▸ EXERCISE DETAILS: Your answer must consist only of the lines from the start of the entries through the line that holds "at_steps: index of", copied exactly, with no pictures.

▸ SUPPLIED DATA:
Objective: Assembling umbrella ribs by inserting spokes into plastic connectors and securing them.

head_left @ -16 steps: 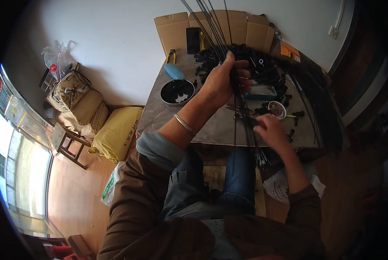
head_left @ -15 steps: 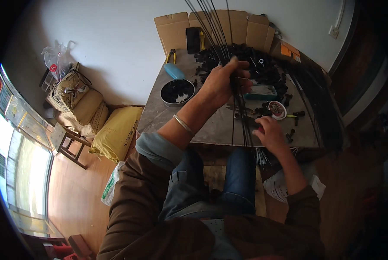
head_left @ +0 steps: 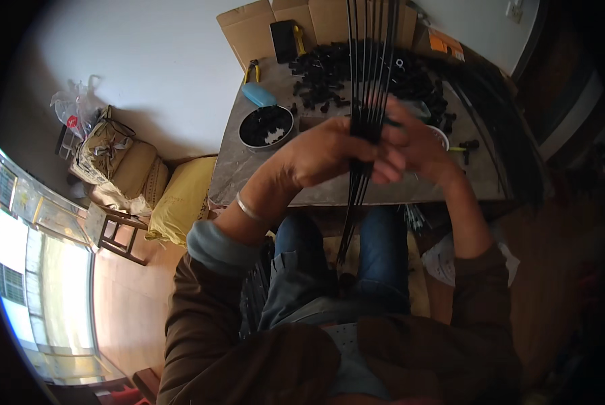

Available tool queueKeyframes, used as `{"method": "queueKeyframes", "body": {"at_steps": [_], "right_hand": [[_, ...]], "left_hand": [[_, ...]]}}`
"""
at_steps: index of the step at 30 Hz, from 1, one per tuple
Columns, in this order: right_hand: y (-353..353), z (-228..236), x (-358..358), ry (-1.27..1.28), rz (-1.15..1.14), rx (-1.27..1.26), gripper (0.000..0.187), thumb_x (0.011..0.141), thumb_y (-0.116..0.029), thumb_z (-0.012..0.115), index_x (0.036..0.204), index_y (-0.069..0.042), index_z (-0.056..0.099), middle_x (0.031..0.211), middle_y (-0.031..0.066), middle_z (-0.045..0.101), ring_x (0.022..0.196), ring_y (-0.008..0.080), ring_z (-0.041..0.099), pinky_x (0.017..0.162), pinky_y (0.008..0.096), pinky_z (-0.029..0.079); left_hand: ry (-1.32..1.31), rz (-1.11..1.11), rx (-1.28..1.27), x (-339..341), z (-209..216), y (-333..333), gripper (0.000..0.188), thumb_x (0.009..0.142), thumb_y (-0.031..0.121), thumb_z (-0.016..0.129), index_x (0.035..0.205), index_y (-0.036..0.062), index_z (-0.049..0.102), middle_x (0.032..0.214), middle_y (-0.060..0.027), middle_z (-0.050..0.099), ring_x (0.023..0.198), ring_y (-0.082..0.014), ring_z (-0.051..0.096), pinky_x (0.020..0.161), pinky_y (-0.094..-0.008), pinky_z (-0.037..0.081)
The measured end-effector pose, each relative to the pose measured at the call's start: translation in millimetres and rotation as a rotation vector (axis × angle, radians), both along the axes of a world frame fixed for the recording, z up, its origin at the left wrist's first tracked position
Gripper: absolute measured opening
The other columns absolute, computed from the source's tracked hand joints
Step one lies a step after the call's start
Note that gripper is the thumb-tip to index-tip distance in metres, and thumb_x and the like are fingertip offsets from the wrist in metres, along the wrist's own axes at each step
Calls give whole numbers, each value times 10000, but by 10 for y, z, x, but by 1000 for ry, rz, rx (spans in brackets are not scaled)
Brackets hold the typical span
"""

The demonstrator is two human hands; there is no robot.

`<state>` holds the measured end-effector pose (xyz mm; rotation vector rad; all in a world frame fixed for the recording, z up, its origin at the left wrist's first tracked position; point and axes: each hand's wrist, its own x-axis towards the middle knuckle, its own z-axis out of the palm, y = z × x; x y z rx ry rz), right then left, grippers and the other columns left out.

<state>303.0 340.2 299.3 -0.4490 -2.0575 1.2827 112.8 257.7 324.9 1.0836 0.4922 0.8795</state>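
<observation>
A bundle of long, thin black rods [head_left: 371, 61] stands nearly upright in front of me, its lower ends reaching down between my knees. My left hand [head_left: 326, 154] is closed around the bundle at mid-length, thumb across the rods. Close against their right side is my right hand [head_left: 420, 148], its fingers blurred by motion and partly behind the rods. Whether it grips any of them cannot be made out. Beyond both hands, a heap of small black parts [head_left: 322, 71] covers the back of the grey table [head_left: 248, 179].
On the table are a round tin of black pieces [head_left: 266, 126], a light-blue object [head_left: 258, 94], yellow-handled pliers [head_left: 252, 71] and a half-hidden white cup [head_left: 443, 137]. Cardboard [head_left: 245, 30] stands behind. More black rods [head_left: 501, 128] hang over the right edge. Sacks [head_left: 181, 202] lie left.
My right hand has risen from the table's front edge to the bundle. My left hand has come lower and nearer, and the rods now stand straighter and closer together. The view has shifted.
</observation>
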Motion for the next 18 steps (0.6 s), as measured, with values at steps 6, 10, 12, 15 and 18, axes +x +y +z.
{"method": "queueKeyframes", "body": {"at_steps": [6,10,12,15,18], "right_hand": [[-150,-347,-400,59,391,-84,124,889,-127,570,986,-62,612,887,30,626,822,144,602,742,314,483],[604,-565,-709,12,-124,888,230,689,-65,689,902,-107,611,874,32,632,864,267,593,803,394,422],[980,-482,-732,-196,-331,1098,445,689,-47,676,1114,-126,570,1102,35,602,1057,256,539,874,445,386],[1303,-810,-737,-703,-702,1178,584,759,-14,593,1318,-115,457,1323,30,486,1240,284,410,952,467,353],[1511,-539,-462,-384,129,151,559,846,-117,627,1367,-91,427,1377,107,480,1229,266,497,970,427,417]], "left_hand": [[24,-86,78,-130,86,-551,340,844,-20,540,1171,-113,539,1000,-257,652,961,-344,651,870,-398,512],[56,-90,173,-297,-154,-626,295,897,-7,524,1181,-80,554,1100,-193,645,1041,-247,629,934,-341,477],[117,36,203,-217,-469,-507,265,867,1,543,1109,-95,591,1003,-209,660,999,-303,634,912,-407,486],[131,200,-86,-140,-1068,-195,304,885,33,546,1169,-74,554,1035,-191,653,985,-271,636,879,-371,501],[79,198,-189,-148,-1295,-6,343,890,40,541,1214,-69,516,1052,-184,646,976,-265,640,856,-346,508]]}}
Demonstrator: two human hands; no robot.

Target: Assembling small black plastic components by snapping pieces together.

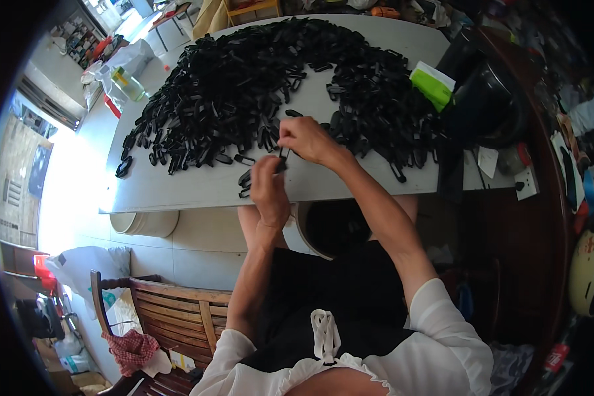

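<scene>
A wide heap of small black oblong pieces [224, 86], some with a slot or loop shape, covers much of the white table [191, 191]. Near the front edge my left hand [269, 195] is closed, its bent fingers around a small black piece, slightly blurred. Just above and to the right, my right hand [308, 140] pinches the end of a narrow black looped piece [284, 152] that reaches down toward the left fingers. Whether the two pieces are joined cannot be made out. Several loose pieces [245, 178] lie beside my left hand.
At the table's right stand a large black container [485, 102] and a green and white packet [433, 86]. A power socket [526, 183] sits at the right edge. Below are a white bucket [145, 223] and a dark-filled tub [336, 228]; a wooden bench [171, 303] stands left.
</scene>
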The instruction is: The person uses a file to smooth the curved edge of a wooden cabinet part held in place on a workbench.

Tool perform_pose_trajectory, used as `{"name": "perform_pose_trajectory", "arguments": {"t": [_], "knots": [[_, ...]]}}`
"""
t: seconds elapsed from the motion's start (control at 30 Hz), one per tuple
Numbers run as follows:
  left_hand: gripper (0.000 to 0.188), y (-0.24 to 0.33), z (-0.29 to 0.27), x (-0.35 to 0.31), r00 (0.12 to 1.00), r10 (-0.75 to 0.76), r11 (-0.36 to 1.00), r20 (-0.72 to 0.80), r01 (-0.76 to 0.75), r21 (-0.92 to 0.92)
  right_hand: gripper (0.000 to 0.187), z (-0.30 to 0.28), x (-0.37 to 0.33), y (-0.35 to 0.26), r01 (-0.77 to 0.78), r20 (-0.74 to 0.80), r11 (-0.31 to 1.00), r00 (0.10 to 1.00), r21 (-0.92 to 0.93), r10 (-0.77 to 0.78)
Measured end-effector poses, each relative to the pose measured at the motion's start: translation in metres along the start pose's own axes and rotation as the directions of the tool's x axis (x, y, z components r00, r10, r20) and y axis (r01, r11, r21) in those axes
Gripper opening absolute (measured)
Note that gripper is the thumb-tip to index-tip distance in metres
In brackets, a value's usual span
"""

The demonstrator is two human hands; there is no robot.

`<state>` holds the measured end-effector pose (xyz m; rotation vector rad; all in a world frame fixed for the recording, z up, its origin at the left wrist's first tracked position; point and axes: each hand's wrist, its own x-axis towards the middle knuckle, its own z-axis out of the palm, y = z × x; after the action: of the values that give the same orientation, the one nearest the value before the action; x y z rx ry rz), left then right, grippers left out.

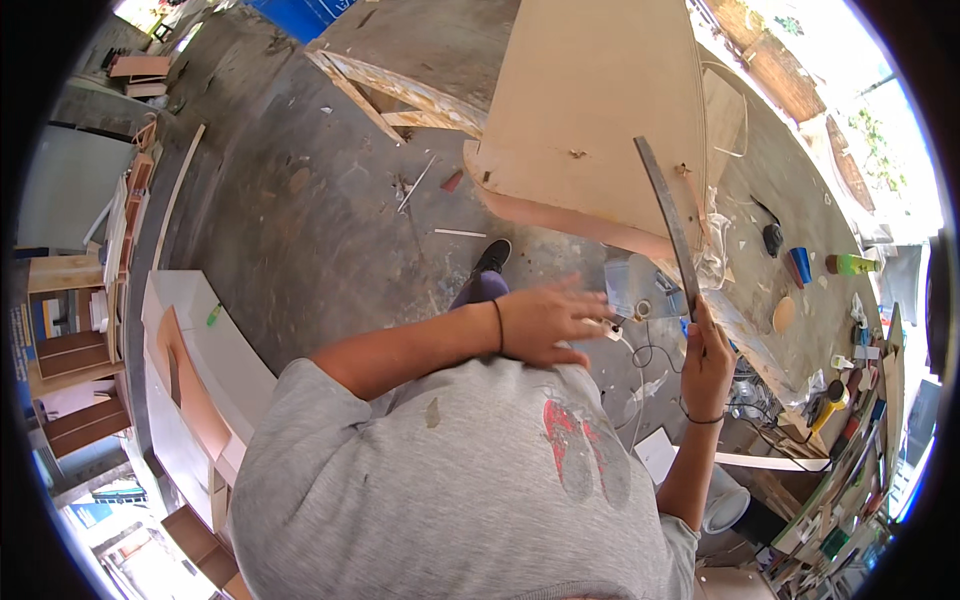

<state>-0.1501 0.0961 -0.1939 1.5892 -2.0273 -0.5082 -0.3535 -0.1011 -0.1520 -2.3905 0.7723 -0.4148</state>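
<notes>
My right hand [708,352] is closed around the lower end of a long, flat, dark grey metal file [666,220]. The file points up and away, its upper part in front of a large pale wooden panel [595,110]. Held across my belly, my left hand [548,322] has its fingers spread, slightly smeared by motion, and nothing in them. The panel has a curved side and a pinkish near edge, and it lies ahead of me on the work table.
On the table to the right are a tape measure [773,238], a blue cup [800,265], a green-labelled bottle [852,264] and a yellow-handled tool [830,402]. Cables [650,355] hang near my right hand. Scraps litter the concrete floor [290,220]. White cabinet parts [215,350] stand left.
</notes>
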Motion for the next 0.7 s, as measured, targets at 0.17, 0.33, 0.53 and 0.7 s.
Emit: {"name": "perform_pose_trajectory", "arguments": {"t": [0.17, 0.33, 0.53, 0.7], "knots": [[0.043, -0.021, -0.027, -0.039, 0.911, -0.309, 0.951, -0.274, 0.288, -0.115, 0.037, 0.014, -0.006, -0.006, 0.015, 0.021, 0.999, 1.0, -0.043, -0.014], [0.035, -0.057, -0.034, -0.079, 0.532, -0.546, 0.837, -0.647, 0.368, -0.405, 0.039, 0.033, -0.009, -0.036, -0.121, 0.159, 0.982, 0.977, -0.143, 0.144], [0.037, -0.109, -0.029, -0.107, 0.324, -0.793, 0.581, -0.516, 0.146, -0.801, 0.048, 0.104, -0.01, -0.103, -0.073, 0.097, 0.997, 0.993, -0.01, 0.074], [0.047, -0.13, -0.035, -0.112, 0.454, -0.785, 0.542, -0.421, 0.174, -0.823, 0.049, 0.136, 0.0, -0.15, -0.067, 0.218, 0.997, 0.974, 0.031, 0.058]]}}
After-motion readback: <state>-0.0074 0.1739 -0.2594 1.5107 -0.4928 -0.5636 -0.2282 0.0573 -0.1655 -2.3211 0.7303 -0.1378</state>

▸ ANSWER SPACE:
Objective: Assembling umbrella ribs by inserting spokes into plastic connectors and securing them.

head_left @ -16 steps: 
head_left @ -15 steps: 
head_left @ +0 steps: 

Available tool queueKeyframes, used as `{"method": "queueKeyframes", "body": {"at_steps": [_], "right_hand": [[_, ...]], "left_hand": [[_, ...]]}}`
"""
at_steps: index of the step at 30 Hz, from 1, one per tuple

With this, the answer is done.